What Matters More than Relationships

What is more important than relationships in PR?

PR Success and Relationships

In media relations respect and relevance matter more than relationships. Many clients believe the key to success in media relations is who the PR person knows. My experience has proved that successful PR is less about how many relationships I have with media and more about how deeply I respect and understand reporters’ needs and their time.

More than going out for coffee or schmoozing at an event, what opens the most emails and gets phone calls returned is a well thought out story tailored to that publication with images and visuals and sources who are available to be interviewed.  Having a reputation as a solid professional who doesn’t waste a reporter’s time will open just as many doors.

Key Skills Your PR Pro Should Have That Matter More than Contacts

1) Does your PR pro start with questions? Do they ask why you are seeking coverage for this story or angle? Can they frame if or why the reader/viewer/listener would care? Can they determine if the story is truly relevant now? Did they ask where you would most like to see the story run? Can they tell you if your desired publication is likely to cover your story? Do they know if the targeted media has covered anything similar recently?
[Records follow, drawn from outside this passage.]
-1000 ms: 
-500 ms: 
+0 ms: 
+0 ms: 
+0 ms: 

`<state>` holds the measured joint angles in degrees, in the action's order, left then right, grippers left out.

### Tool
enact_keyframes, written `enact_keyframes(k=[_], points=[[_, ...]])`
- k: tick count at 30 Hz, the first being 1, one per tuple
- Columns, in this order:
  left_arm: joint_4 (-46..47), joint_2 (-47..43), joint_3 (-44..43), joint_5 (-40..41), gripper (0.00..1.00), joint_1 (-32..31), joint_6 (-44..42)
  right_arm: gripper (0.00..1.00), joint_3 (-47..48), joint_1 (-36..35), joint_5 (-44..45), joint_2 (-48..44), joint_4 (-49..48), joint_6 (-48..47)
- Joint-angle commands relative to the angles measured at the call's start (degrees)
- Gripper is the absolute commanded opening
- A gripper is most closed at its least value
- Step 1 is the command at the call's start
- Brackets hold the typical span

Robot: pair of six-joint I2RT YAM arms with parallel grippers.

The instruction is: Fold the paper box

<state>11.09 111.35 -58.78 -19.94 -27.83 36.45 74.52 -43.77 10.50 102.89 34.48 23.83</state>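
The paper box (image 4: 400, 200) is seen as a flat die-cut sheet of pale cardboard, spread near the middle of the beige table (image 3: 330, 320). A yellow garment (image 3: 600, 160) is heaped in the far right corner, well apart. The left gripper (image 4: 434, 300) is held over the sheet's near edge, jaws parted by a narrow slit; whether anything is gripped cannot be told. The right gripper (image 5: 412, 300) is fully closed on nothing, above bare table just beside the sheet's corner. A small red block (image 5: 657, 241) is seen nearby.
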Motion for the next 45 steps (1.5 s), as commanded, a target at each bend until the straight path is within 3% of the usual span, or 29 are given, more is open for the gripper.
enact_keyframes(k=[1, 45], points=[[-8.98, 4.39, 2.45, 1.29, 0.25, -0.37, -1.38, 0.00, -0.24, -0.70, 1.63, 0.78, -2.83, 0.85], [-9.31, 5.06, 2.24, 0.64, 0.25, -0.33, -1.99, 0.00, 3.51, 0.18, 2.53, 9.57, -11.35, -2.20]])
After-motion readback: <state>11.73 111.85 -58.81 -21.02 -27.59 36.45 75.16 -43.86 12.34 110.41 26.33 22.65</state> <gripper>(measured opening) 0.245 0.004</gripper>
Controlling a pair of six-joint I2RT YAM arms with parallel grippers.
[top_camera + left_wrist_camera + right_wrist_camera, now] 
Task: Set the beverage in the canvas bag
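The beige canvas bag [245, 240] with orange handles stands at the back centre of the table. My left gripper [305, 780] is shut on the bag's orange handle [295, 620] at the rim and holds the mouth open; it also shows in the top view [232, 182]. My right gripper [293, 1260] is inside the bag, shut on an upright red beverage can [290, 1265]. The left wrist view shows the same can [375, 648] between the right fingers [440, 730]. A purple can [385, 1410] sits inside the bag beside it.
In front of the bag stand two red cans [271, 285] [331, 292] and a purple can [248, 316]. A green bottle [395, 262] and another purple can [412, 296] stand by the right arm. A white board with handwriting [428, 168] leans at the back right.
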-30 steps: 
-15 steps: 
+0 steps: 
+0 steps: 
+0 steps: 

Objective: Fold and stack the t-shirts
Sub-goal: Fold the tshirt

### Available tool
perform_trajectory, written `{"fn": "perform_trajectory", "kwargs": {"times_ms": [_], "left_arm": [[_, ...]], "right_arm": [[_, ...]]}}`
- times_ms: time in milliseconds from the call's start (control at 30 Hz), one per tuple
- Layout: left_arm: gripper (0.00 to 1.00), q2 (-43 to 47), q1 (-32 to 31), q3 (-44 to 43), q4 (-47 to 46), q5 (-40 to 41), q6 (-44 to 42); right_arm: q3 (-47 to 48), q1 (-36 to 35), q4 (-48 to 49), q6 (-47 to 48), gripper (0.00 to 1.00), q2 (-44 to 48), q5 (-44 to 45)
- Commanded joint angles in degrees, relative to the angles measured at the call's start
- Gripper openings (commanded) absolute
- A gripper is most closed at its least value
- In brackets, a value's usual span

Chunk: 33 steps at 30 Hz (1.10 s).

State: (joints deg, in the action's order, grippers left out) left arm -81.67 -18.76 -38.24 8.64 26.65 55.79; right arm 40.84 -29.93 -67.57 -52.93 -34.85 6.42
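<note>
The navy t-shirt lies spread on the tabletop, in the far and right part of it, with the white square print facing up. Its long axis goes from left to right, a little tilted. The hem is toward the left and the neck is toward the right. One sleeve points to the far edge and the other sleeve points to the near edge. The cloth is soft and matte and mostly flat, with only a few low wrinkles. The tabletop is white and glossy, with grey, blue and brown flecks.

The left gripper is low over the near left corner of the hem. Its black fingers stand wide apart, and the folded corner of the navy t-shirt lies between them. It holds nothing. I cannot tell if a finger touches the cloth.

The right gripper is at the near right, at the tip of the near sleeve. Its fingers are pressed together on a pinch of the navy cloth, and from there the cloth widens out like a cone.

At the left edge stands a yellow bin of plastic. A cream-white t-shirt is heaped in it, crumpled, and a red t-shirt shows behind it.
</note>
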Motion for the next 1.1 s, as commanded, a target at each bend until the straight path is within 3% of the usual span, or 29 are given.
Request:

Do they know news is breaking right now and will that make it more difficult to pitch? How do they determine who is the best journalist to contact about the story?

2) How does your PR pro do research? Contrary to what you may believe research is needed no matter how many contacts a PR person may have because they all are not right for your story. You don’t want them spraying out a pitch to a standard list, you want them to give it to reporters who may have real interest. To do that they need to find the right journalist at each outlet. Every journalist is different. However, they all expect a PR person to know what they write about, what they have done in the past, and what is appropriate for the publication. They expect us to relate your story to what they are interested in and to what their audience would find worth consuming.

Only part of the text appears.